- REQUIRED WORK: Compute the number of lines in the following data that include the word "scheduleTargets", and output that number alone.

- INFORMATION SHOWN:
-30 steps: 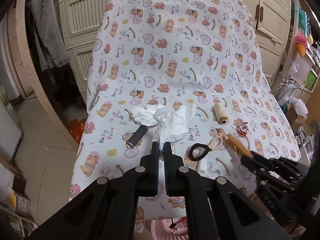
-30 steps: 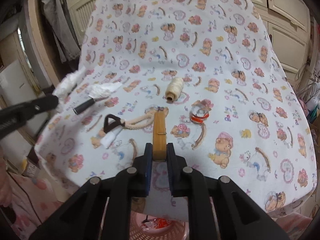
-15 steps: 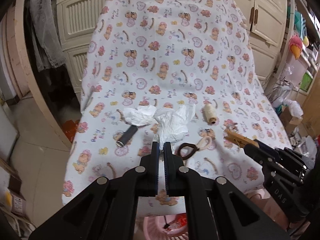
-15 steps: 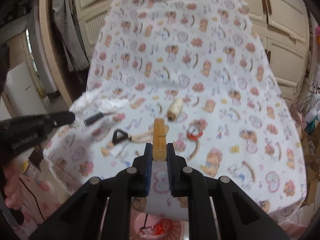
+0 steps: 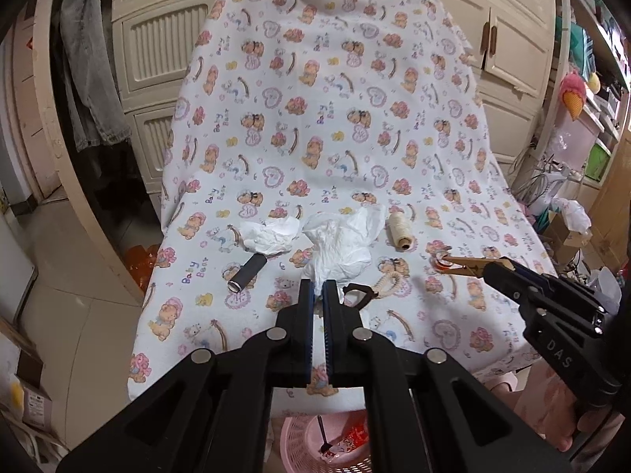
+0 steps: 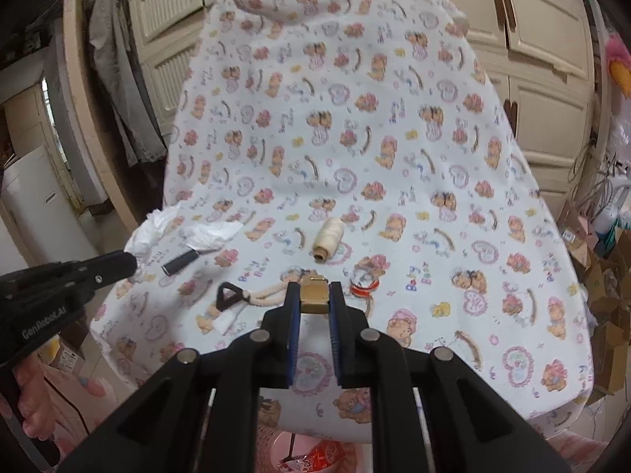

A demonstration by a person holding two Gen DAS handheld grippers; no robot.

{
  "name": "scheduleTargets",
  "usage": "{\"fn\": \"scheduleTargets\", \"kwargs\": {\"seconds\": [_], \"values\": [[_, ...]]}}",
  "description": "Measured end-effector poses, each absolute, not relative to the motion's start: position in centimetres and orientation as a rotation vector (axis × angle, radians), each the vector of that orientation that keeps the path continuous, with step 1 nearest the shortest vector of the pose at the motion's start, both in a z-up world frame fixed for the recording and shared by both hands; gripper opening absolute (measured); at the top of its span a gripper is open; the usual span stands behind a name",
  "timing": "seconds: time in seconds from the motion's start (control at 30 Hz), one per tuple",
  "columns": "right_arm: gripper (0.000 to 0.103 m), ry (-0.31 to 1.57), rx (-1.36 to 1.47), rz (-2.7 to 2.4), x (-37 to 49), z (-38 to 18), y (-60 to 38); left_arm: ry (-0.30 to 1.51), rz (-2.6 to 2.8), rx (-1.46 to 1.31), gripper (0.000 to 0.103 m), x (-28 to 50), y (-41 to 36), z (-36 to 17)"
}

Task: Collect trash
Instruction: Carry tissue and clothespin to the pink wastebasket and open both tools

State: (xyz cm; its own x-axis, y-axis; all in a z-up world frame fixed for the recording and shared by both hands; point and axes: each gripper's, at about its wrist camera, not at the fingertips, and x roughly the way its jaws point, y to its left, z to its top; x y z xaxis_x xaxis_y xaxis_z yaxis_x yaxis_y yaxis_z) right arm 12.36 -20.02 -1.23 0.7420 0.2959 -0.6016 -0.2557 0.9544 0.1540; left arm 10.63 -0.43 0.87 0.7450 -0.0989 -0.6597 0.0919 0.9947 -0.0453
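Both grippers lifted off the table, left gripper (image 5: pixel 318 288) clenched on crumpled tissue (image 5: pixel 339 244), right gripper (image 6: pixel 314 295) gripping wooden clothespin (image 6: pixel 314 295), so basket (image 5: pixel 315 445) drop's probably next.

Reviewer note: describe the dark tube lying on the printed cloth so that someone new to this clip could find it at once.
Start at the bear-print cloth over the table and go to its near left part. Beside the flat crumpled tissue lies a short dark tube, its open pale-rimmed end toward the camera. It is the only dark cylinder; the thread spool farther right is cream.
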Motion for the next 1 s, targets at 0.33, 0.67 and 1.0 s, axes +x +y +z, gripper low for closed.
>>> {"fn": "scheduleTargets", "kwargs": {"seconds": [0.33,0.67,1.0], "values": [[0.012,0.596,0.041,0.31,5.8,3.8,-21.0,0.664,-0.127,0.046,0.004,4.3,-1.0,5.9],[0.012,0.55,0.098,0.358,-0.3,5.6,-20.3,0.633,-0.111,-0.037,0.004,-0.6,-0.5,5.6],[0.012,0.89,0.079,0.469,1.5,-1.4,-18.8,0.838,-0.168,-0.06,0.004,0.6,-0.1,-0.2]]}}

- REPLY: 3